Der Befragung zufolge haben Geflüchtete (wie auch andere Personen mit Migrationshintergrund) im Schnitt auch eine geringe Parteibindung: Rund vier von fünf Geflüchteten gaben 2021 an, keine Partei zu bevorzugen (82 Prozent), weitere drei Prozent wollten keine Angabe machen. Unter denjenigen, die eine Parteipräferenz äußerten (rund 15 Prozent der Befragten), bevorzugten im Befragungsjahr 2021 41 Prozent die SPD, gefolgt von CDU/CSU (29 Prozent) und Bündnis 90/Die Grünen (23 Prozent). Aufgrund der geringen Fallzahl an Personen mit Parteineigung ist dieses Ergebnis allerdings mit hoher statistischer Unsicherheit behaftet.

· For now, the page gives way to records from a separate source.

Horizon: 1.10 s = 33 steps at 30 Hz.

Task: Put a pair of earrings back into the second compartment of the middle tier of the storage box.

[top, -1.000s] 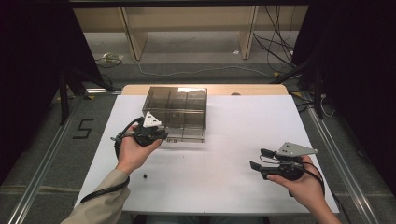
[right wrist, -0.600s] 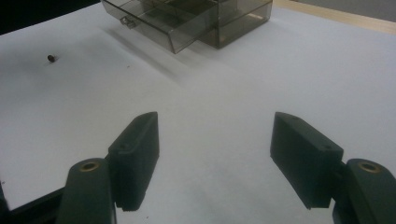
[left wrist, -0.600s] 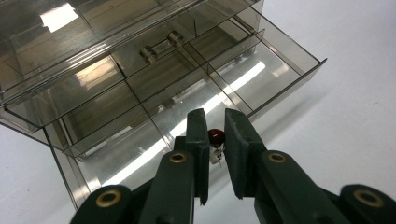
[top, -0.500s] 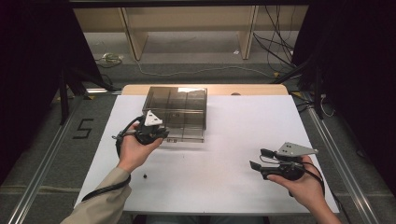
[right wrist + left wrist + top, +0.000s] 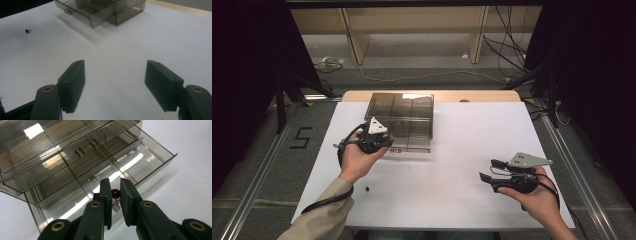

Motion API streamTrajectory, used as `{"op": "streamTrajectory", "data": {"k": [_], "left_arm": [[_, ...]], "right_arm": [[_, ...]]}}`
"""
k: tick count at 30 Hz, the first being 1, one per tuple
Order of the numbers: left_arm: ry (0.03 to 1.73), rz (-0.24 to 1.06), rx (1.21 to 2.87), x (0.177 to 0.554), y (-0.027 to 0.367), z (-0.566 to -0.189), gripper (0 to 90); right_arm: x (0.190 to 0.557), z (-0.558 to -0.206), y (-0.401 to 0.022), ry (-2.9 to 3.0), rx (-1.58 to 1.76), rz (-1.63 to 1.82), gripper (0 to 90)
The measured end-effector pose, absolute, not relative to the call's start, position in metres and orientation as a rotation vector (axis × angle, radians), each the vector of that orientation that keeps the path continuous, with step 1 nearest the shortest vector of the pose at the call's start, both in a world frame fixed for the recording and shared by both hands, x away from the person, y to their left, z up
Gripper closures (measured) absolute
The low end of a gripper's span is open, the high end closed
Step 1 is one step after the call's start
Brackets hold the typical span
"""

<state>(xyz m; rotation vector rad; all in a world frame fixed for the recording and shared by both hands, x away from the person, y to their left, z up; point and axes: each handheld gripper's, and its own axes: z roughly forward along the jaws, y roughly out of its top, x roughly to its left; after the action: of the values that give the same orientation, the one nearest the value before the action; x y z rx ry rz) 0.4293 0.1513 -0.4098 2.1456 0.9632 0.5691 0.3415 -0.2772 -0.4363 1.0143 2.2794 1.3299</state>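
Minifigure [image 5: 116, 199], a tiny toy with a dark red cap and pale body, sits pinched between the nearly closed jaws of the left gripper [image 5: 115, 195], held over the pulled-out drawer [image 5: 140, 162] of a smoky clear plastic drawer box [image 5: 401, 120] on the white table [image 5: 452, 175]. The step in hand looks like dropping the piece into the drawer. Next, the jaws likely need lining up above one divided compartment, then easing apart so the piece falls inside rather than onto a partition or the rim. The figure hangs just above the drawer's front edge, not touching it. The right gripper [image 5: 488, 170] rests well apart at the table's near right, jaws wide and empty. A small dark piece [image 5: 367, 188] lies loose on the table.
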Motion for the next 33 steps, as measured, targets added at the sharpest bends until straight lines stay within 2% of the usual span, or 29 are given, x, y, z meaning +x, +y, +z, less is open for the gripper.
{"op": "streamTrajectory", "data": {"k": [33], "left_arm": [[0.953, 0.574, 2.148, 0.4364, 0.1451, -0.4090, 79.9]], "right_arm": [[0.3416, -0.4364, -0.2776, 2.281, 1.015, 1.328, 33.3]]}}
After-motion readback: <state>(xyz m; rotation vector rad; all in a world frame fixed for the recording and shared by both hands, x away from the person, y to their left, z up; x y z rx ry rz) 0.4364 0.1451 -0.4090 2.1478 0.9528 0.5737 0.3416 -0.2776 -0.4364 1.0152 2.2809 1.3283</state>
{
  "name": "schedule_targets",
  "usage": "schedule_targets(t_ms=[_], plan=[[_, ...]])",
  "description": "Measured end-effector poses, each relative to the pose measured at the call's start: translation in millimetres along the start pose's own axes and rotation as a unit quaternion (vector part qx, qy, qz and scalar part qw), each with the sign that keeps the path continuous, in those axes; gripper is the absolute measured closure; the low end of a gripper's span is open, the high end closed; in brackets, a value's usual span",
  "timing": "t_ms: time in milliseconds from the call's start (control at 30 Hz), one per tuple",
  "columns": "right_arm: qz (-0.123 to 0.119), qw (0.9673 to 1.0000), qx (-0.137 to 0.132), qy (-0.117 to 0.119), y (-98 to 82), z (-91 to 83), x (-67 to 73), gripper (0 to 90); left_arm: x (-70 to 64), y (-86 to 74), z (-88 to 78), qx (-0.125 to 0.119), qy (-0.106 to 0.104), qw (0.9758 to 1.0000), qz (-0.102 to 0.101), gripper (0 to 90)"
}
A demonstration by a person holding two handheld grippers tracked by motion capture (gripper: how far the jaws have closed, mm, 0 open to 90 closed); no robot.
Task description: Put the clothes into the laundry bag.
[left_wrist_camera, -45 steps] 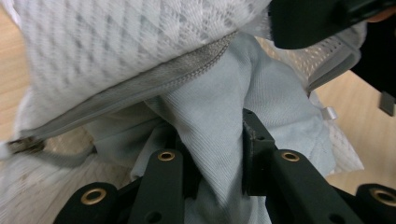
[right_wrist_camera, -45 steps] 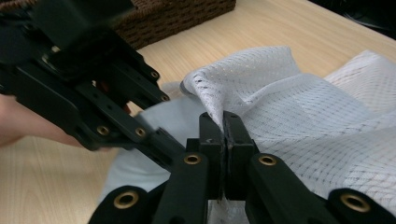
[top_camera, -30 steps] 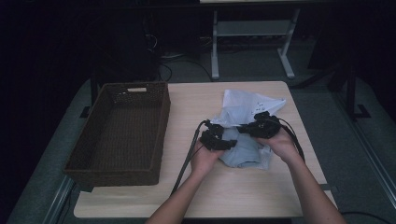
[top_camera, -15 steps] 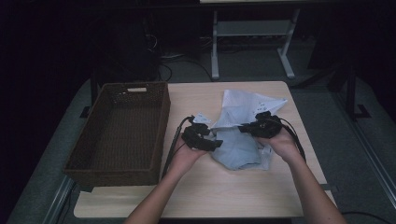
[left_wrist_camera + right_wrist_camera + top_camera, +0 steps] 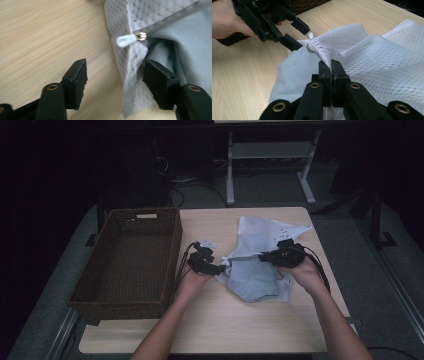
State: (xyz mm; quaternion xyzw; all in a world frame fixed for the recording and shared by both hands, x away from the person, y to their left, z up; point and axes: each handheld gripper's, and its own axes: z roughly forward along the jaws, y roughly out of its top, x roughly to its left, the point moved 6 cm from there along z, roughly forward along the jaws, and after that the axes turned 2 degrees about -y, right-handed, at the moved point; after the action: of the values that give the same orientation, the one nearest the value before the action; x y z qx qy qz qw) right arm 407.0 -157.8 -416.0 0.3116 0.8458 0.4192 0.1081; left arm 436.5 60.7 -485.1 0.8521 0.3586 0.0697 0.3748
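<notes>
**Ana:** Grey cloth is bunched on the wooden bench (image 5: 215, 330). What is it?

**Ben:** It looks like a light jacket (image 5: 260, 270) with a white net lining. It lies on the right half of the bench, just right of the brown woven basket (image 5: 125, 260).

**Ana:** Why is the right tongs (image 5: 331, 65) squeezed so tight?

**Ben:** Its 2 black jaws are clenched on a fold of the net lining. I think that pins the jacket so it cannot slide when the other hand pulls.

**Ana:** And the left tongs (image 5: 113, 75)?

**Ben:** Its jaws stand apart and have just closed in a little. The jacket's edge runs between them, but the pads do not press on it, so it holds nothing. It sits at the jacket's left edge, right under the white zip pull (image 5: 125, 40).

**Ana:** Why there?

**Ben:** My guess is it wants the zip pull or the edge beside it.

**Ana:** Which way does the jacket point?

**Ben:** Seen from above, its long way runs from the near middle of the bench up to the far right corner. The wide flat part is at the far end. The crumpled part is near the hands.
</notes>
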Motion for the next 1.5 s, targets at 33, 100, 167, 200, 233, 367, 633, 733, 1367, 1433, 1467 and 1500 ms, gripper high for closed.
schedule_targets(t_ms=[33, 100, 167, 200, 233, 367, 633, 733, 1367, 1433, 1467, 1500], plan=[[-0.001, 1.0000, 0.000, 0.000, -0.1, -0.2, -0.2, 87.6, 0.0, 0.2, 2.3, 0.001, -0.006, 1.0000, 0.000, 38.9], [-0.001, 1.0000, 0.000, 0.000, -0.2, -0.5, -0.3, 87.6, -1.3, 1.2, 6.6, 0.003, -0.019, 0.9998, 0.005, 43.1], [0.000, 1.0000, 0.000, -0.001, -0.4, -0.9, -0.4, 87.6, -3.4, 3.0, 9.2, 0.004, -0.032, 0.9994, 0.009, 49.0], [0.001, 1.0000, 0.000, -0.001, -0.5, -1.0, -0.4, 87.6, -4.8, 4.1, 10.3, 0.003, -0.038, 0.9992, 0.010, 52.7], [0.001, 1.0000, 0.000, -0.001, -0.5, -1.1, -0.6, 87.7, -5.9, 5.0, 10.8, 0.004, -0.043, 0.9990, 0.014, 57.0], [0.001, 1.0000, 0.001, -0.001, -1.2, -1.2, -1.5, 87.6, -9.9, 7.5, 10.6, 0.006, -0.056, 0.9982, 0.022, 78.4], [0.000, 1.0000, 0.001, 0.003, -2.1, -0.8, -0.5, 87.6, -17.3, 0.1, -2.4, 0.016, -0.075, 0.9970, 0.007, 88.3], [0.001, 1.0000, 0.004, 0.007, -3.0, -0.3, 1.0, 87.4, -22.1, -5.3, -10.8, 0.016, -0.082, 0.9965, 0.000, 88.3], [0.017, 0.9992, 0.013, 0.035, -13.2, 2.8, 13.9, 61.7, -52.2, -50.1, -41.6, -0.005, -0.098, 0.9950, -0.019, 88.2], [0.010, 0.9996, 0.009, 0.026, -13.4, -3.6, 19.6, 52.5, -52.5, -50.4, -42.8, -0.006, -0.100, 0.9948, -0.016, 88.2], [0.007, 0.9997, 0.007, 0.024, -13.5, -7.4, 22.4, 50.4, -52.7, -50.8, -43.2, -0.007, -0.103, 0.9945, -0.018, 88.2], [0.006, 0.9996, 0.007, 0.025, -13.8, -11.4, 25.9, 48.1, -52.7, -51.2, -43.2, -0.007, -0.105, 0.9943, -0.017, 88.2]])
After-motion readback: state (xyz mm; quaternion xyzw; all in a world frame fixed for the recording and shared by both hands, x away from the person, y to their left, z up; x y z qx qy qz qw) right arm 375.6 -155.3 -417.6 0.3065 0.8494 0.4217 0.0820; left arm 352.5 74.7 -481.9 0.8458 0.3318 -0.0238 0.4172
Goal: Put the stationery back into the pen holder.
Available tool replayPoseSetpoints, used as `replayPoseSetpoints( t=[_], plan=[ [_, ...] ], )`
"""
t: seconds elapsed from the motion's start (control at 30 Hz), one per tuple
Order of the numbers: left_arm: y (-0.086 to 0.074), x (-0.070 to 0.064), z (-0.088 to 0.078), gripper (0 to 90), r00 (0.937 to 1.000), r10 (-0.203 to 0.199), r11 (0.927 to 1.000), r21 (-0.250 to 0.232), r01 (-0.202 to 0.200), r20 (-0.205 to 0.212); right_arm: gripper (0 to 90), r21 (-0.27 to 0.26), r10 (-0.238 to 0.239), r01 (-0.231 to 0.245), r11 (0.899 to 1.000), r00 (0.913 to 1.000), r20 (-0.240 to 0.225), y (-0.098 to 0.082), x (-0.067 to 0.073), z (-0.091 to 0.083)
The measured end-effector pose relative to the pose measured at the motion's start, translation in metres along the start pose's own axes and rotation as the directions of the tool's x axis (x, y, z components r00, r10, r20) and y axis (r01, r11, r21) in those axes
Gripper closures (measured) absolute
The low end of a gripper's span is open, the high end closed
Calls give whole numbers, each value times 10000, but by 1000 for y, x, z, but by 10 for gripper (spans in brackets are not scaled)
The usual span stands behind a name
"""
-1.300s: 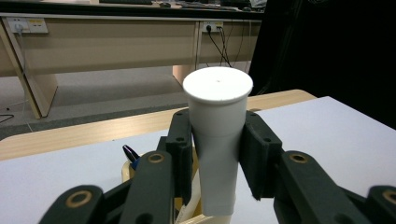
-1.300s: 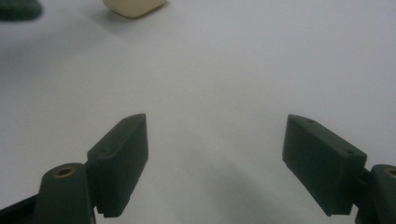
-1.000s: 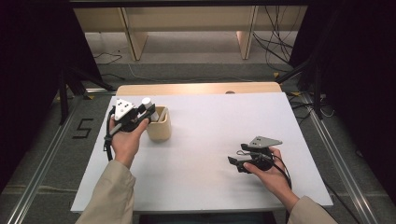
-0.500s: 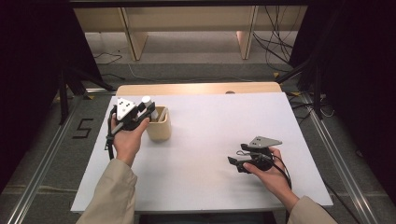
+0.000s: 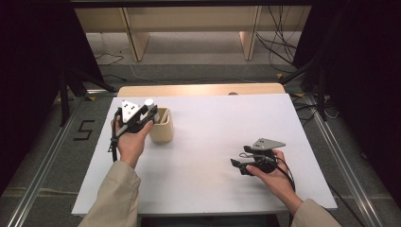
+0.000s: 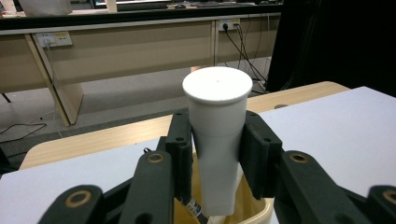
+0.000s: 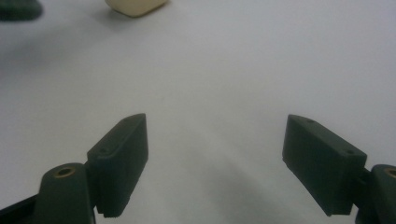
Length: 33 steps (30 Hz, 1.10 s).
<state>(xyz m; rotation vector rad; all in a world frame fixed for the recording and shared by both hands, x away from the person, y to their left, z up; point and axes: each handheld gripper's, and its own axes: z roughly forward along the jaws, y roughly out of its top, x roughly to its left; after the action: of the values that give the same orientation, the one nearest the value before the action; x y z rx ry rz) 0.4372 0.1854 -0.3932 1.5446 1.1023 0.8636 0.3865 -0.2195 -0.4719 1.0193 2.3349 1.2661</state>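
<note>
My left gripper [image 6: 215, 149] is shut on a white tapered tube with a flat round cap [image 6: 217, 140], held upright with its lower end inside a beige cup [image 6: 252, 213]. From above, that left gripper [image 5: 147, 112] hovers over the beige cup [image 5: 162, 130] at the left of the white table [image 5: 213, 142], and the tube's cap [image 5: 149, 102] shows above it. My right gripper [image 5: 235, 164] rests low on the table at the right, open, pointing left. Its pads [image 7: 122, 156] stand wide apart over bare white surface, and the cup [image 7: 135, 6] shows far off.
A wooden table edge [image 5: 198, 90] runs behind the white top. Beyond it stand wooden desk legs [image 5: 135, 38] and loose cables [image 5: 279, 42] on the floor. A "5" mark [image 5: 82, 130] lies on the floor at the left.
</note>
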Motion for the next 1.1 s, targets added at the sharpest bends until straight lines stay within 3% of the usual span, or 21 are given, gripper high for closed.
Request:
replayPoseSetpoints(
  t=[1.1],
  plan=[
    [-18,4,11,669,9997,96,9991,427,-86,-227,232,10,19,-19,10000,10000,-40,0,1,1]
  ],
)
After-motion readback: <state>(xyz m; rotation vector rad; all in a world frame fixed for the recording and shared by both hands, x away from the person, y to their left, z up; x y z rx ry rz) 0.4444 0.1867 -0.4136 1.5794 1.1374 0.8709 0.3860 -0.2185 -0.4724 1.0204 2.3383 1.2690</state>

Das geringe politische Interesse und die niedrige Parteibindung sind möglicherweise auch eine Folge davon, dass die Befragten zum damaligen Zeitpunkt mehrheitlich kein Wahlrecht und deshalb nur begrenzte Möglichkeiten der politischen Teilhabe hatten, sagt Kerstin Tanis, Autorin der Studie. Im Befragungsjahr 2024 wurde das politische Interesse im Rahmen der IAB-BAMF-SOEP-Befragung von Geflüchteten erneut erhoben, weitere Veröffentlichungen zum Thema durch das BAMF-Forschungszentrum sind geplant.